Он заночевал у нее. На той кровати, что вознеслась, как трон. На ее ярусах, каждый из которых был отмечен периной. Сон нес его от одной зари до другой. Снилась, конечно, Норвегия, бирюза с яркой прозеленью, которой были залиты ее фиорды. Негасимая прозелень неба — от бирюзы, разумеется, прозелень. И сирень, которой май дал энергию цветения. Он проснулся с рассветом и подивился чуду минувшей ночи — никогда он не видел Дину такой красивой.

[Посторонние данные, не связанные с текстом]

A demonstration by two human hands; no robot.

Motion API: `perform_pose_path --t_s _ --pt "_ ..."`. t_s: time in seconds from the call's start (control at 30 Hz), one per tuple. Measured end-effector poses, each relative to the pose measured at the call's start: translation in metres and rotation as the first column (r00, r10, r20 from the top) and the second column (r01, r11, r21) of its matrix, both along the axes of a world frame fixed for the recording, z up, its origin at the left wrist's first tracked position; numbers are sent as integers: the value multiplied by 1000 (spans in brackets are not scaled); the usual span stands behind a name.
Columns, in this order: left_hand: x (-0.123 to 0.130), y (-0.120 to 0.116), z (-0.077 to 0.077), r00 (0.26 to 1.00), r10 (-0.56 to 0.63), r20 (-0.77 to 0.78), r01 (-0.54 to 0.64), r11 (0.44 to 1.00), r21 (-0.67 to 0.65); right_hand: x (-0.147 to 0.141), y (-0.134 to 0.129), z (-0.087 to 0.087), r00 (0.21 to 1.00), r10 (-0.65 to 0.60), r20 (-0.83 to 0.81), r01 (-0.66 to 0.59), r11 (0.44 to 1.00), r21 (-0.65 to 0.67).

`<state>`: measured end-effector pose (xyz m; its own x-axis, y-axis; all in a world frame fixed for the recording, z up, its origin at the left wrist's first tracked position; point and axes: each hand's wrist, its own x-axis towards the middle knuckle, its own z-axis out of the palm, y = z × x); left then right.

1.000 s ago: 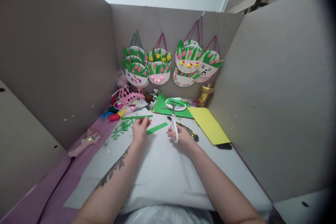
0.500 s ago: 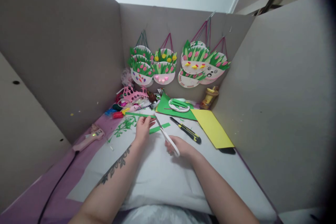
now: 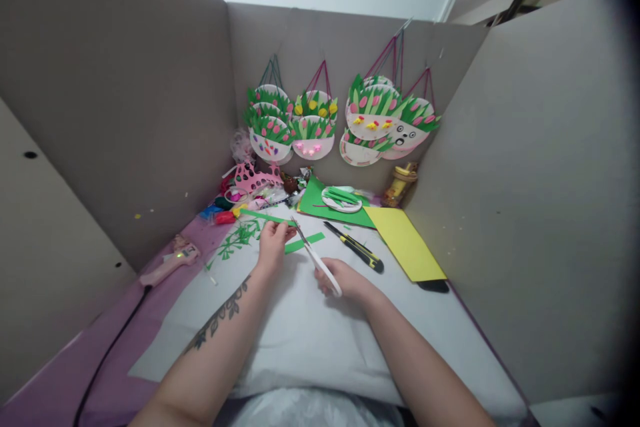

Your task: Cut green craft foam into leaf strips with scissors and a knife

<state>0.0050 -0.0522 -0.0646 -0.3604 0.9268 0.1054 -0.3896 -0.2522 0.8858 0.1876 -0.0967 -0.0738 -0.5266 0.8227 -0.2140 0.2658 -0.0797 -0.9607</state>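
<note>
Pinched in my left hand (image 3: 273,240) is a narrow green paper strip (image 3: 260,215) that sticks out to the left past the fingers. My right hand (image 3: 340,278) is closed round the white handle of a pair of scissors (image 3: 320,265). The scissor blades point up and left, and their tips are at the strip's right end by my left fingertips. Whether they touch the paper I cannot tell. Just beneath the blades, a wider green paper strip (image 3: 313,240) lies on the white sheet. Green paper scraps (image 3: 239,235) are scattered left of my left hand.
A black and yellow utility knife (image 3: 356,247) lies right of the scissors, near yellow paper (image 3: 407,243). Behind are green sheets (image 3: 310,197) and a white plate (image 3: 327,205) with green pieces. A pink glue gun (image 3: 170,265) stands left. Decorated paper-plate baskets (image 3: 371,127) hang on the back panel.
Both hands stay nearly in place, with the strip and scissors between them. The view has shifted very slightly; nothing was taken hold of or let go.
</note>
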Motion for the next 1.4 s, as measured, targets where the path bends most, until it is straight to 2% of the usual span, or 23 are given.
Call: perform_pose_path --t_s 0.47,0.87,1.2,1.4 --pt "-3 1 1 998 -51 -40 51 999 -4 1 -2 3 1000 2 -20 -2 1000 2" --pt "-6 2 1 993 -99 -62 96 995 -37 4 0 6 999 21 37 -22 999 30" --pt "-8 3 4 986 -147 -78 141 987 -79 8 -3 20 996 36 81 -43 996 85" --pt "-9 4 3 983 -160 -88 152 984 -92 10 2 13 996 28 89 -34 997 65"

Он сказал ей об этом, она рассмеялась и, упав ничком на подушку, ну, разумеется, стыдясь, рассказала, как однажды Амелия принялась превозносить красоту соседки, зеленщицы Марго, что вызвало возмущение Дины. «Что ты в; ей нашла красивого? — воспротивилась Дина. — Скажи на милость, что?…» — «Ты ничего не понимаешь, — возразила святоша Амелия. — Она хороша в постели…»
Они смеялись в охотку.
— Вот взять и заявиться в Христианию… Каково? — она засмеялась. — Ты рассказывал обо мне Стеффен–су? — она стрельнула в него озорным взглядом и опустила глаза.
Как не рассказать, рассказывал… Он тебя зовет: девушка с красной лентой в волосах…
— А еще что он сказал обо мне? Сергей задумался.
— Он сказал: «Мы с нею из одной партии».
— В каком смысле?
— «Молимся на Нансена!»
— Это уже совсем интересно! — он и в самом деле растревожил ее не на шутку, она хотела все знать о его разговоре со Стеффенсом. — Говори, говори… что дальше?
— Он еще сказал: «У всех у нас одна мечта — побывать в Христиании!»
Она чуть ли не закричала:
— А ты растолковал ему, что это и моя мечта?.. И что он ответил, что?
— «Этой коллизии, как говорят шахматисты, недостает тихого хода», — был его ответ. Я спросил его: «В каком смысле, мистер Стеффенс?» — «Это тот самый ход, который решает исход партии, хотя этот ход вроде неприметен, очень тих». — «И его, этот ход, сделаете вы, мистер Стеффенс?» — решился спросить я. Когда его посещала трудная мысль, на лбу Стефа собирались бугры, так было сейчас. Он молчал, а я клял себя: можно было спросить его не так прямо. «Я, пожалуй, решусь сделать этот тихий ход…» — произнес он. Наверно, на этом надо было закончить наш разговор и запастись терпением, но я отважился сделать еще один шаг — я вспомнил то, что сказал Стеффенс о Нансене. «Тихий ход… не поездка ли в Христианию, мистер Стеффенс?» — спросил я. «Не только, — ответил он и неожиданно спросил: — Вы слыхали что–нибудь о нан–сеновском клане в Париже?..
Вон куда устремилась его мысль — нансеиовский клан в Париже! Нансеиовский клан!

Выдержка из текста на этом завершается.